EXERCISE PROMPT » Stopping right after the line with "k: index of", please reproduce the material below exactly from its first line.

-----

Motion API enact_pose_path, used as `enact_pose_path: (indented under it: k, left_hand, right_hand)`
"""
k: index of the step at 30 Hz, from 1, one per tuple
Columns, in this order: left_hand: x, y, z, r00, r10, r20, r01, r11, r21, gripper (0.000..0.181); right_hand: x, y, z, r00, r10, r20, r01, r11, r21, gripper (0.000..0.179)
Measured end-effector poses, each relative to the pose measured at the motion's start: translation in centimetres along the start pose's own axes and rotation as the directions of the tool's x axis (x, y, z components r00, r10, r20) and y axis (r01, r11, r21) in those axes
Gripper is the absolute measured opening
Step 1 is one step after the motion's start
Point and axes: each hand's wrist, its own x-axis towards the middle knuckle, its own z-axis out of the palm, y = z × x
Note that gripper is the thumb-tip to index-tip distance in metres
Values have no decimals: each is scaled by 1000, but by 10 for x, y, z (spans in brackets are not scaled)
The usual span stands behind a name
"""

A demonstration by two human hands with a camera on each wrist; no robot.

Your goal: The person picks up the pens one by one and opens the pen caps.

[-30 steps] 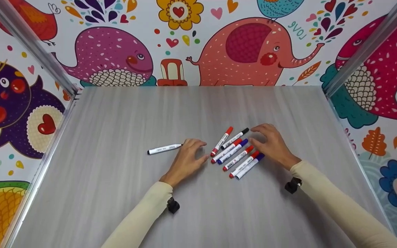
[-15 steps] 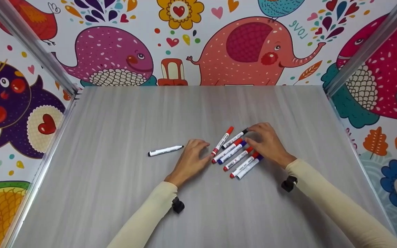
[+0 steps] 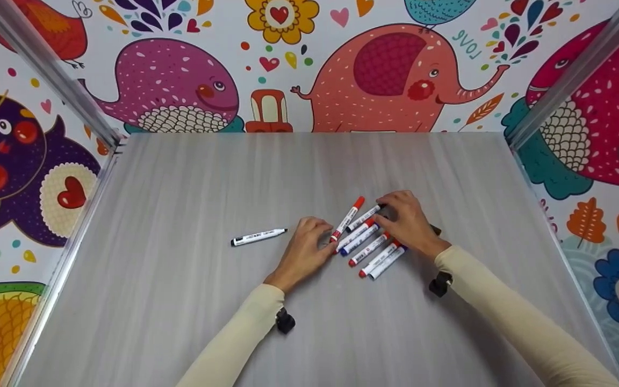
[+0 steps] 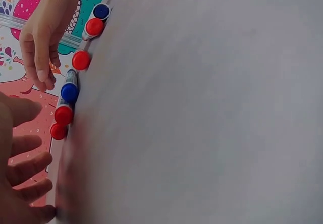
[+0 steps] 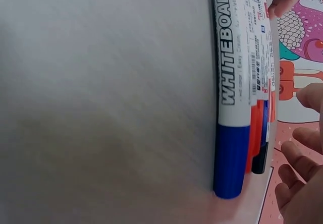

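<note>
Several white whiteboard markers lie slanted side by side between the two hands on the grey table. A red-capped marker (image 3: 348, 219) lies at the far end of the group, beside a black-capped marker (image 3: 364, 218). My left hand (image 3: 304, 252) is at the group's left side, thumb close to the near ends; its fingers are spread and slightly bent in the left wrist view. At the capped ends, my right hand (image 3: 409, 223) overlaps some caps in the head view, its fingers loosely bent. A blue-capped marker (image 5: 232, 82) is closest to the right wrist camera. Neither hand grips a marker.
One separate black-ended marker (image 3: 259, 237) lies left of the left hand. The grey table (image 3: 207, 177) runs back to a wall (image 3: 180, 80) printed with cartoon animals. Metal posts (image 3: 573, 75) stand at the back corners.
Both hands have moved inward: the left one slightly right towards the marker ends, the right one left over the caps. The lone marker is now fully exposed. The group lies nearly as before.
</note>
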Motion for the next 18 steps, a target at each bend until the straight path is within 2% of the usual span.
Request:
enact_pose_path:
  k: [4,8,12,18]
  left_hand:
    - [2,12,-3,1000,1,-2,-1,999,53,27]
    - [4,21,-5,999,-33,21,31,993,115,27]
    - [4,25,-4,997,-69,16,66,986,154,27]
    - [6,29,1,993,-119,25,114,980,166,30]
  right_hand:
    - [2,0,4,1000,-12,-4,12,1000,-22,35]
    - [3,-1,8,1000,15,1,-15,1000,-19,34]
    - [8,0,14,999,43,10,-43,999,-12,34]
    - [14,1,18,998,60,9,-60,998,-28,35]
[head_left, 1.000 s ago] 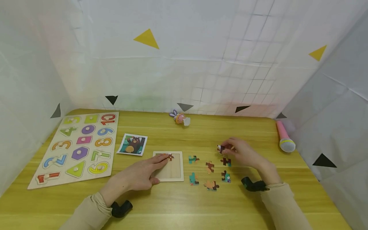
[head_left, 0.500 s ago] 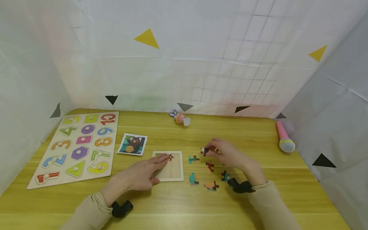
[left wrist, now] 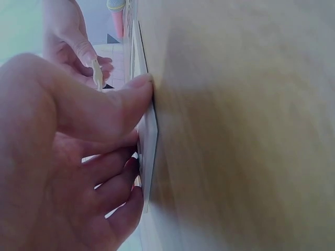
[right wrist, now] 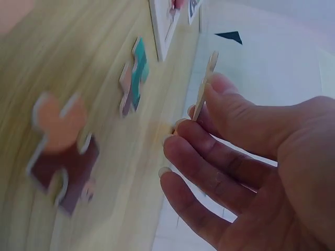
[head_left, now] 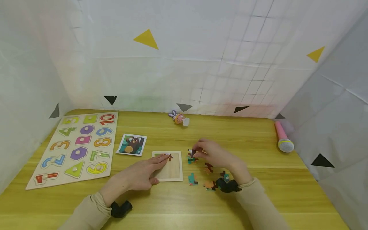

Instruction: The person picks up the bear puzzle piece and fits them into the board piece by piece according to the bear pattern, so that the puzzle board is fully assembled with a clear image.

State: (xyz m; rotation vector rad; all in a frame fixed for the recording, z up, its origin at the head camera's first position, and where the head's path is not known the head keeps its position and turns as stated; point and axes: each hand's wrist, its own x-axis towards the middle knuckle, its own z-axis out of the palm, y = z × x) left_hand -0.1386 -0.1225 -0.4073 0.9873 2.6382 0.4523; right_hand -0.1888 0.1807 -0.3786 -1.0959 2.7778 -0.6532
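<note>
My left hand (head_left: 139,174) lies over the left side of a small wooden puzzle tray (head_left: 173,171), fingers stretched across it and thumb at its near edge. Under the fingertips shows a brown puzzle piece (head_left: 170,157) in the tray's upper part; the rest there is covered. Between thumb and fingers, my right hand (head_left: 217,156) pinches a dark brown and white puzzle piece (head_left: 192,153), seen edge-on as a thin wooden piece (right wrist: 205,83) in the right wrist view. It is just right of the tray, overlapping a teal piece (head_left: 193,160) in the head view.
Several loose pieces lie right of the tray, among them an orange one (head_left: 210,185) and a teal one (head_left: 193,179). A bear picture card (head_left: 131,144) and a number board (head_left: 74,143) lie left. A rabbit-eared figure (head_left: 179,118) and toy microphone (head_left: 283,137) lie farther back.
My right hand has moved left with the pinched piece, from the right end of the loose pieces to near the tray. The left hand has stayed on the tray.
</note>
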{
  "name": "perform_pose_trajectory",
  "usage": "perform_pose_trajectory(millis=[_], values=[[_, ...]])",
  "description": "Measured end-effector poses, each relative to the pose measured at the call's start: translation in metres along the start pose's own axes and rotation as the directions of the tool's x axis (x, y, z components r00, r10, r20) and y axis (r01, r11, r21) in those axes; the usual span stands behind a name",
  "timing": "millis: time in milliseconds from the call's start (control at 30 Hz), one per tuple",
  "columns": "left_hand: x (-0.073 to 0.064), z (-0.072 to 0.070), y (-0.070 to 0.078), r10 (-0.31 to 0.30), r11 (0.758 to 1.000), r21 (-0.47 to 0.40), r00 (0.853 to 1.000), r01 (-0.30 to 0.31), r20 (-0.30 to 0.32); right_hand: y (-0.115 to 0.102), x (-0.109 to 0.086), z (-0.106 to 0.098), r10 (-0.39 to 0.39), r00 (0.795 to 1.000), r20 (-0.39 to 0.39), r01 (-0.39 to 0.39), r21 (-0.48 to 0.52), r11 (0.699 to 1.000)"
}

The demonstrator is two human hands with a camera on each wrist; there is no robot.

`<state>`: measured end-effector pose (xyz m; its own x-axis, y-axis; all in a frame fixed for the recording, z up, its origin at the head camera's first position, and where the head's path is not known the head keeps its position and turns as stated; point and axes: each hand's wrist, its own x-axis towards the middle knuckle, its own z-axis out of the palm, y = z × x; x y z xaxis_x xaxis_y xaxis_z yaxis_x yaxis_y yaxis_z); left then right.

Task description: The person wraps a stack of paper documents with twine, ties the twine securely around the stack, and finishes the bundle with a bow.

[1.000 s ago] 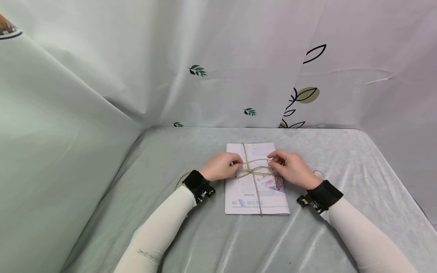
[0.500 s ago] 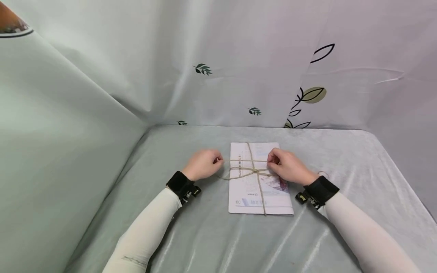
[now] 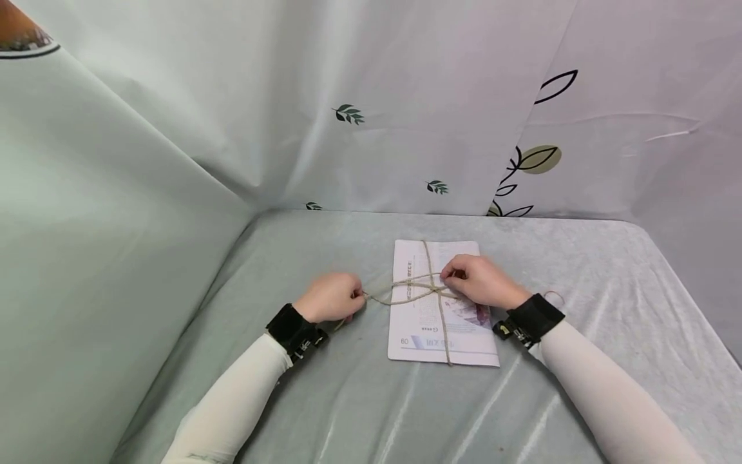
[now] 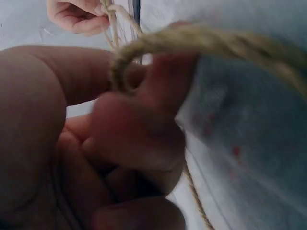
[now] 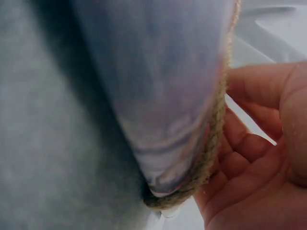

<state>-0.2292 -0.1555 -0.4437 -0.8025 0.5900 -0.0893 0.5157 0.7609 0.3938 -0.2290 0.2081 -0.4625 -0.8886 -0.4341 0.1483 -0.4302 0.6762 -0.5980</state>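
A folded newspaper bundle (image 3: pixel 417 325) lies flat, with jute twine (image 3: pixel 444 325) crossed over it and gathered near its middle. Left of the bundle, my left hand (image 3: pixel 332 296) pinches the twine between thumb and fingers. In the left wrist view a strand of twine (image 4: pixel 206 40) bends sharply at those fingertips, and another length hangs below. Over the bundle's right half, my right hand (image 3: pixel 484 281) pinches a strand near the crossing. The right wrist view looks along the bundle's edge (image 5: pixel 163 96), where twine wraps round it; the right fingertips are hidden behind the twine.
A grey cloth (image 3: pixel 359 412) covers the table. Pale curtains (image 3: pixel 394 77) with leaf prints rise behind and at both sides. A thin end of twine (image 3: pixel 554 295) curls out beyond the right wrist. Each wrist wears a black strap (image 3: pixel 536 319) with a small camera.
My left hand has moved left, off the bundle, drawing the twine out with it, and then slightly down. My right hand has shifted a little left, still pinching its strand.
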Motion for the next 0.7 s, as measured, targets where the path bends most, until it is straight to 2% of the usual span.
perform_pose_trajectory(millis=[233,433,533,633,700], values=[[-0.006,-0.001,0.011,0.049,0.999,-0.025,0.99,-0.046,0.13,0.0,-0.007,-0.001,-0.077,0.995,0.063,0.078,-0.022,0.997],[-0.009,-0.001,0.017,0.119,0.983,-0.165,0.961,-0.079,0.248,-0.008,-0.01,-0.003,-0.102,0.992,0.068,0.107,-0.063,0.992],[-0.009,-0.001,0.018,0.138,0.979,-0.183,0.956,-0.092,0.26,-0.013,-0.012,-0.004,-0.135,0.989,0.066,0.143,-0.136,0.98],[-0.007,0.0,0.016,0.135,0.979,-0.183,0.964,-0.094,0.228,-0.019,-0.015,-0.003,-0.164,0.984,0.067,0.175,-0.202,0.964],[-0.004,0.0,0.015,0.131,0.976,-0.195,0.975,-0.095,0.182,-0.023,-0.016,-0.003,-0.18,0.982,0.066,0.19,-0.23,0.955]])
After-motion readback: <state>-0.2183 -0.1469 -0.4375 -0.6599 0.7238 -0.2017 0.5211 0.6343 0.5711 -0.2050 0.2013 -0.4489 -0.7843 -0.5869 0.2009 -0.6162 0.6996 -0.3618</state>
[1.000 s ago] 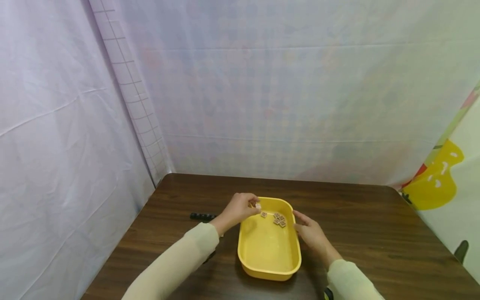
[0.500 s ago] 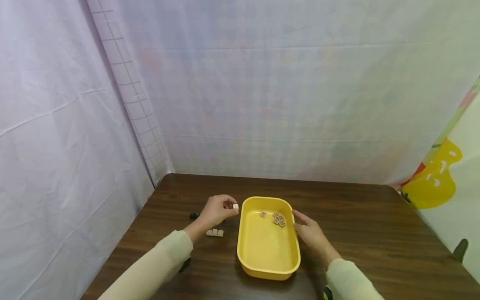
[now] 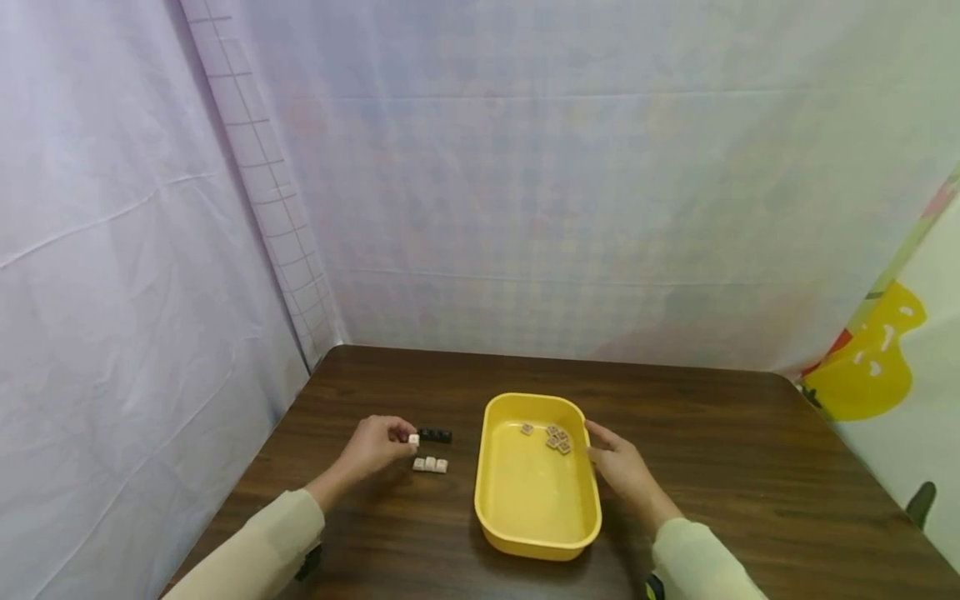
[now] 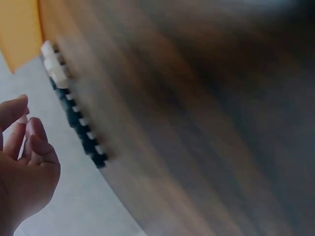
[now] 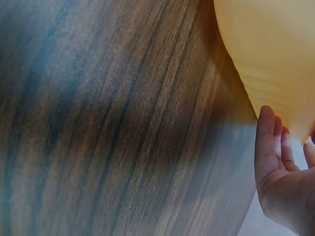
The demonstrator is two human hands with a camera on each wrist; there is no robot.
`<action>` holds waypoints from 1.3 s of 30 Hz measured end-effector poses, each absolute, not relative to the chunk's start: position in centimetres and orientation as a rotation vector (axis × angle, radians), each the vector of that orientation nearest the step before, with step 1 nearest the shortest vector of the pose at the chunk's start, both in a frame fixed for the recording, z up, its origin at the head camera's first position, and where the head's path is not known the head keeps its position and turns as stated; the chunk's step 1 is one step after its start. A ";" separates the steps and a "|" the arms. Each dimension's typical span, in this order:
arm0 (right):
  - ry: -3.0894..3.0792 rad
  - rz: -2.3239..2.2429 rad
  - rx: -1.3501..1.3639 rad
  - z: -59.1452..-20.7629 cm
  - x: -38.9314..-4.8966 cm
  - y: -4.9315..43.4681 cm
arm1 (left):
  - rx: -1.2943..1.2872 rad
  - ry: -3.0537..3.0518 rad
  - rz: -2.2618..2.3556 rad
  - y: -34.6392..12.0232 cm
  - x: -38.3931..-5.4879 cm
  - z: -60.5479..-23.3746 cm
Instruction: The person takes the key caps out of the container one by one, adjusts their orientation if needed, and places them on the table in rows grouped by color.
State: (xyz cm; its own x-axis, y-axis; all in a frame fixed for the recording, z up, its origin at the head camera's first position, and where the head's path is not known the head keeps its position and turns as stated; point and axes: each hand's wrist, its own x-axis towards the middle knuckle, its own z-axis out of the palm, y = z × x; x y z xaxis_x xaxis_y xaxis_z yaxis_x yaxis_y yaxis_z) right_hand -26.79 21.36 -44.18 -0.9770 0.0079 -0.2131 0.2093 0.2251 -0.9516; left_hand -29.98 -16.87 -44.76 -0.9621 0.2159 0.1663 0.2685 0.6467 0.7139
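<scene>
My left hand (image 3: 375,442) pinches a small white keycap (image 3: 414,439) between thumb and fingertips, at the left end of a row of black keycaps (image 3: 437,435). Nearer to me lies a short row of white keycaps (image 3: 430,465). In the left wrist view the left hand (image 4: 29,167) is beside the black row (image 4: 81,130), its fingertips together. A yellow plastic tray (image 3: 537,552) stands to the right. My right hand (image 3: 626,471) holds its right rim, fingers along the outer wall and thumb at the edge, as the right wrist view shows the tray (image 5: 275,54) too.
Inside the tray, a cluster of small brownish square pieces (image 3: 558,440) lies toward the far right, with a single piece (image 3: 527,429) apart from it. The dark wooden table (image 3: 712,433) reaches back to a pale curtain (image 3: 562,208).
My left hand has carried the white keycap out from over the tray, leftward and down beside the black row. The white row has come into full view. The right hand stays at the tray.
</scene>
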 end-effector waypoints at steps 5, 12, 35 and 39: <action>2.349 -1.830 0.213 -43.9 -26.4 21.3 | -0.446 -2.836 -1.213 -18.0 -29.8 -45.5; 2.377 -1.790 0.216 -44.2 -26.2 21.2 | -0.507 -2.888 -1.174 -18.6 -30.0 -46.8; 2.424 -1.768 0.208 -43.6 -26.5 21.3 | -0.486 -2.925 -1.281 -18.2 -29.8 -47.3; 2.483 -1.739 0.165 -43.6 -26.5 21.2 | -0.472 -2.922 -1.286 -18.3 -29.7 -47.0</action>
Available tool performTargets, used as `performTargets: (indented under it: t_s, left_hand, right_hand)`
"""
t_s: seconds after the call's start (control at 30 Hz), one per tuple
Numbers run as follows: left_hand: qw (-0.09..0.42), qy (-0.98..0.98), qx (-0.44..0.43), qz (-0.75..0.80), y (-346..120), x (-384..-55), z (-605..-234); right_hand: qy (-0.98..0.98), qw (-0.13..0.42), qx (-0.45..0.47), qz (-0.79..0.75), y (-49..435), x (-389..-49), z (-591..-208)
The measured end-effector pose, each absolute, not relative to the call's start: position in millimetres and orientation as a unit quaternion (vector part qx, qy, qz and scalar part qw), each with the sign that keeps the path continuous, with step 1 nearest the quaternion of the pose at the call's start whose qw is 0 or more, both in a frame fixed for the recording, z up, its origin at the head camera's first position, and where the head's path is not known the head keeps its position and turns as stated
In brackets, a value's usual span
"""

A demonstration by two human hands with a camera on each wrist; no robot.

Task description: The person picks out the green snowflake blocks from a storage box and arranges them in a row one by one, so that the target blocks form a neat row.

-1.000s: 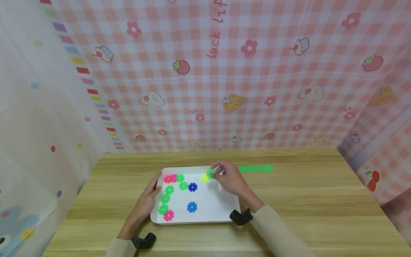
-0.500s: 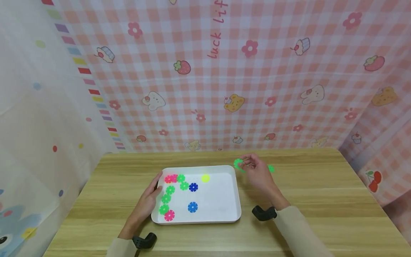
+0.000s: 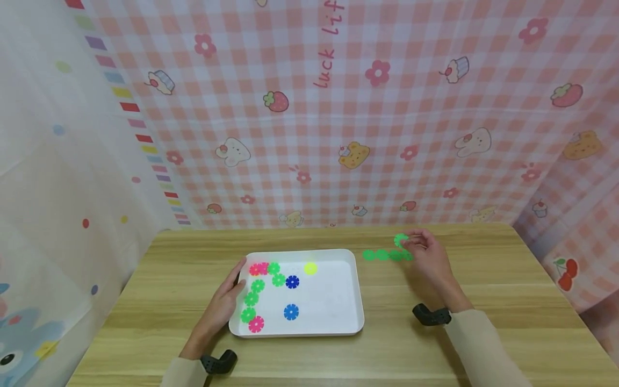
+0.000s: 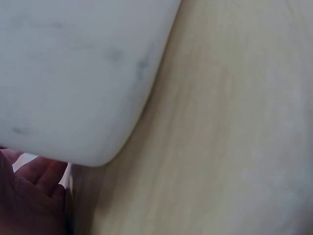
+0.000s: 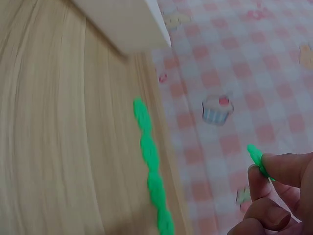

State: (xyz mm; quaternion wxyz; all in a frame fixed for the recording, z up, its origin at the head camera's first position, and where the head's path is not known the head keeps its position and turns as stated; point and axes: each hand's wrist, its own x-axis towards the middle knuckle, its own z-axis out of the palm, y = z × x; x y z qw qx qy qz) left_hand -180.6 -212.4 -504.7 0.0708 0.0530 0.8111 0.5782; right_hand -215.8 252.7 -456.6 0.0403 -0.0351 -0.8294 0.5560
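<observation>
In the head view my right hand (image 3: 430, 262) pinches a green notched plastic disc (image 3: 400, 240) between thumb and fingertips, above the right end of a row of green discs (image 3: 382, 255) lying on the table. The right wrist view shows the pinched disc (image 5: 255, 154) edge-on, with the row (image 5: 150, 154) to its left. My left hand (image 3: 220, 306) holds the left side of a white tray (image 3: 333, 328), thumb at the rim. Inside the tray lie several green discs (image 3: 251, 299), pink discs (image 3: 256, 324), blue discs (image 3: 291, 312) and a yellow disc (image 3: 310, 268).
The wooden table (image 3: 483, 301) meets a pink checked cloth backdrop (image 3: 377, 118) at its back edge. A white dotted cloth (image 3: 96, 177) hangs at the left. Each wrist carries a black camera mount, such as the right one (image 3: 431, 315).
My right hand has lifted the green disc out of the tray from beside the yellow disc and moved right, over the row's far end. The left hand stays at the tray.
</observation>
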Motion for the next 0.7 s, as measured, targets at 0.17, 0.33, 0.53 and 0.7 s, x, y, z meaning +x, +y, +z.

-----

RESULT »
Motion API enact_pose_path, used as `enact_pose_path: (indented under it: k, left_hand, right_hand)`
"""
k: index of the step at 30 Hz, from 1, one per tuple

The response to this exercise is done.